薄风衣被脱了下来,她里面穿着的是立领的衬衫,下面是双层的长裙。
深色的长发衬得她一张脸蛋格外的苍白没有血色。
“要不要再来?”
她一时间没懂,反问道,“再来?”
男人的嗓音低低沉沉,弥漫着一层轻薄的笑,阴暗又好整以暇,“继续打,继续脱,脱到你没衣服脱为止。”
“我还是不能打给别人?”
也是,打给别人就没什么意思了,打给别人,在她身上的衣服被脱完之前,一定会有人接的。

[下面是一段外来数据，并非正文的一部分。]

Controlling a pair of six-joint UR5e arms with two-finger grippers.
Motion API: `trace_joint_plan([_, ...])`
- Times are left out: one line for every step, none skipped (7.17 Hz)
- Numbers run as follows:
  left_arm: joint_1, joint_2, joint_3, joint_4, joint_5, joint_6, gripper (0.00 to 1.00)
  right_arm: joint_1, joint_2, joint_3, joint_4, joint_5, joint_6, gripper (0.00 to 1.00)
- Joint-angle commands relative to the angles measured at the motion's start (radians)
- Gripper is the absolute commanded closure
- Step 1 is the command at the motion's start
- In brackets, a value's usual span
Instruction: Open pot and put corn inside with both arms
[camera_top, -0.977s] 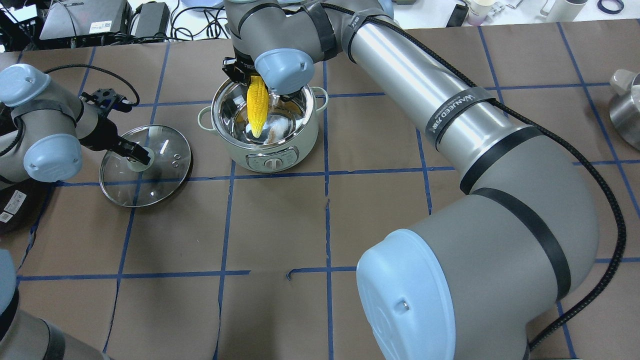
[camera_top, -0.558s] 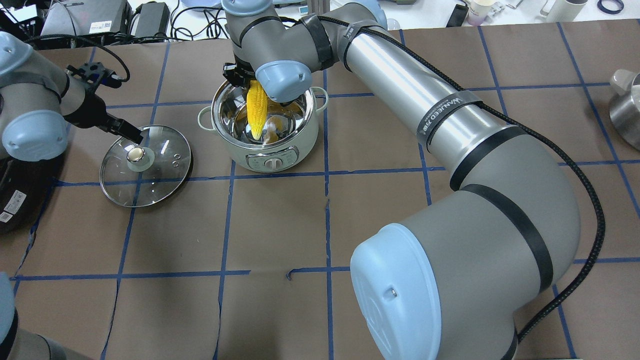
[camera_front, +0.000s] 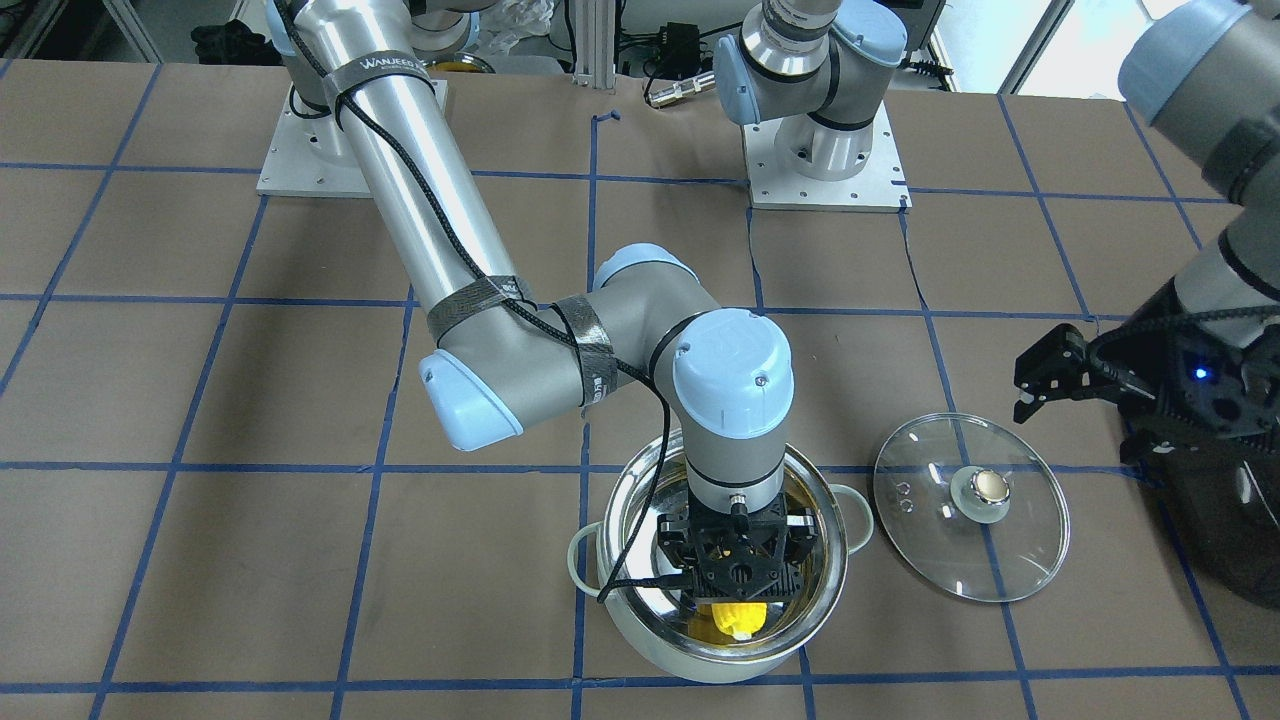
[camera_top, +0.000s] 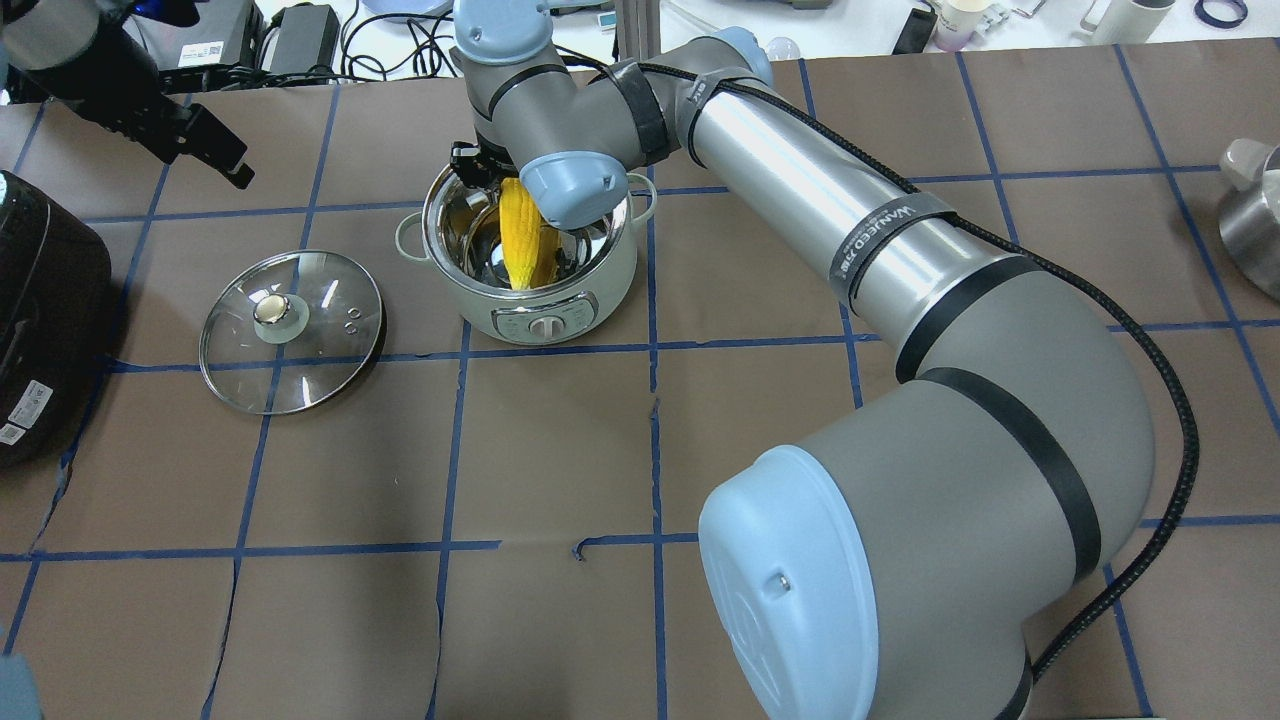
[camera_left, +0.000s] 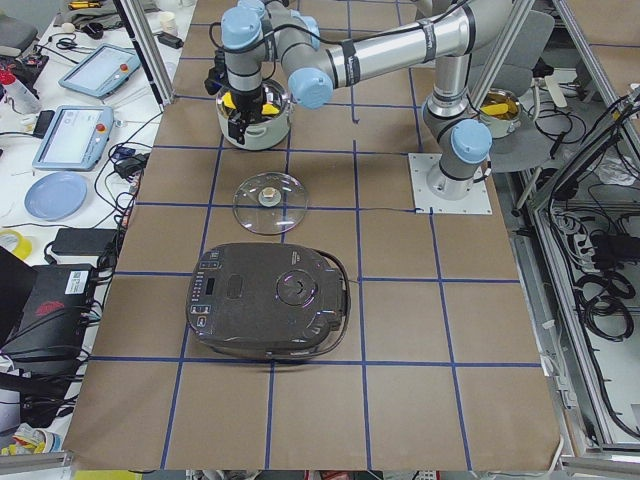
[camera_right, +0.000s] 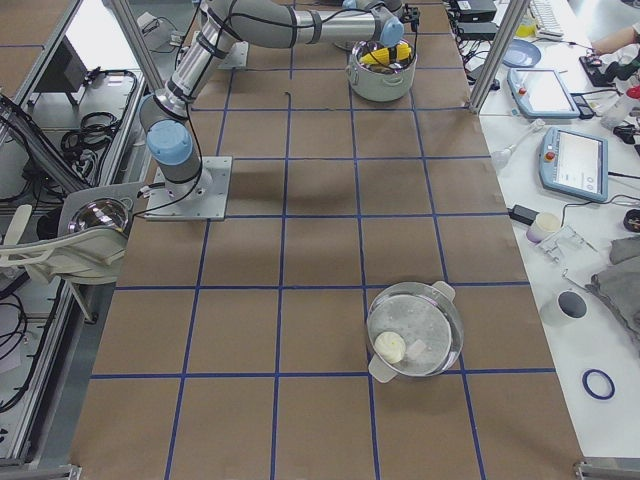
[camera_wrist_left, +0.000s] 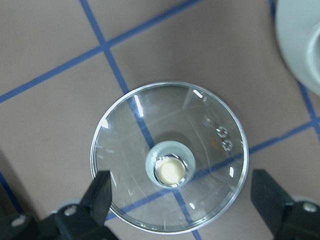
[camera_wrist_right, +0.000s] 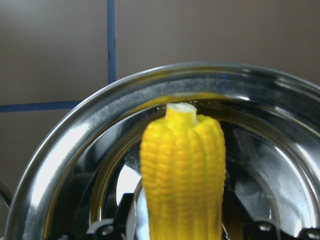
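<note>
Overhead exterior: corn (camera_top: 522, 240) inside pot (camera_top: 612, 280).

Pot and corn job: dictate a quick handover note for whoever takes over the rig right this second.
Left gripper: open, empty, raised near the lid, not touching it.
Right gripper: shut on the corn, reaching down inside the pot.
Lid: flat on the table, on the robot's left of the pot, apart from it.
Done: pot opened, corn lowered into it.
Left: release the corn, then lift the right arm clear.
</note>
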Motion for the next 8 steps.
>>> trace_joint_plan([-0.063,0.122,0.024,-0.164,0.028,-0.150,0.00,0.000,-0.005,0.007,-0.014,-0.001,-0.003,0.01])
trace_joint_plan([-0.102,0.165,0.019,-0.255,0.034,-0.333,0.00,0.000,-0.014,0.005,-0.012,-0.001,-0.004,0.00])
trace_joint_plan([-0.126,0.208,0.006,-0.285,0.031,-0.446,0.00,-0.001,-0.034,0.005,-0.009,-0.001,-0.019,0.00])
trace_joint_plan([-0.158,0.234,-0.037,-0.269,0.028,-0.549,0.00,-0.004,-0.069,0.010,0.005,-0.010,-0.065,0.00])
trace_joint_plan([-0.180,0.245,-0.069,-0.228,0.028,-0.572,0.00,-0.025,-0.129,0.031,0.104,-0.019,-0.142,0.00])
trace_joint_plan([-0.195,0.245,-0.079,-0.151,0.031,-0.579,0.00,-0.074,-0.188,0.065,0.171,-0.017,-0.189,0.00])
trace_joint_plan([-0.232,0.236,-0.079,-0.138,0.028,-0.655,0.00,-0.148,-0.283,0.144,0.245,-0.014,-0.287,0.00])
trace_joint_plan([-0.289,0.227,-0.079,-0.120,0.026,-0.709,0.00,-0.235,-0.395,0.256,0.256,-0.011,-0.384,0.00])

展湛二十四小时不关机,不可能错过她的任何电话或者求救。
她刚刚为什么要打给薄锦墨,因为展湛再怎么靠谱,但他跟她的时间太短了,不像薄锦墨,这么多年他都是一个出现在她面前替她收拾局面的人。
“夜还很长。”
下半夜才刚刚开始。
“你把我的手松了,我不相信你,”盛绾绾忍着恐惧,散乱的长发下脸色苍白又冷静,“我不会摘眼睛上的布条的,不摘你可能只想强女干我,摘了就是先女干后杀,我不想被扔进海里喂鱼,你放心。”
反绑着的手真的被松开了。
游艇再开得更远一点,就不会有信号了。
她慢慢的活动着麻木的手腕,摸索着从他的手里接过手机,有自由的两只手,她能准确的模拟记忆中精准的步骤拨通号码。
握着手机的手指不断的战栗。
她能清晰的感觉到,男人的视线就落在她的身上,享受着她的紧张跟恐惧,或者是慢慢衍生出来的绝望。
嘟嘟的声音,一个接一个的传入她的耳中。
她全身的血液都在慢慢的发凉。
一分钟后,男人的笑在深夜的海风中像是魔鬼的邀约,“是衬衫,还是裙子?”
盛绾绾握着手机的手收紧,然后松开,放到一边。
抬手面无表情的解衬衫的扣子。
她的动作放得很慢,慢的恨不得解到天亮起。
白皙如雪的肌肤一点点的暴露出来,锁骨精致,腰上没有一点赘肉,腹部平坦。
将所有的扣子全部都解开,但盛绾绾却没有脱下去,“我再打一个,待会儿一起脱好了,风很大,把我的衬衫脱掉了,我会冷。”
长发垂到腰间,遮住了很大一部分的**。
只不过这隐隐绰绰的风光更加的诱人。
她预感他不会拒绝。
果然,一个吻烙下来,低低的嗓音贴着她的唇瓣,“好。”
盛绾绾的脑袋已经木掉了。
她其实已经觉得再打下去可能也不会有结果,但她只能打给他,再打一个就还有机会,不打的话她就只有任人宰割的份。
她觉得这辈子她从来没有这么讨厌过那重复的嘟嘟声。
但下一秒它徒然中断了。
好似她脑子里那根紧绷的神经也突然断了。
他直接掐断了她的电话?
空白,盛绾绾说不清楚那一秒钟她在想什么,但手上的动作又胡乱的开始了,脑子里只有一个念头,打给别人,给别人就好了。
她顺着记忆里被挂断后会回到通话记录,然后手指往下拉,再点屏幕。
她不知道拨给了谁,但她隐约听到拨出去的嘟嘟声。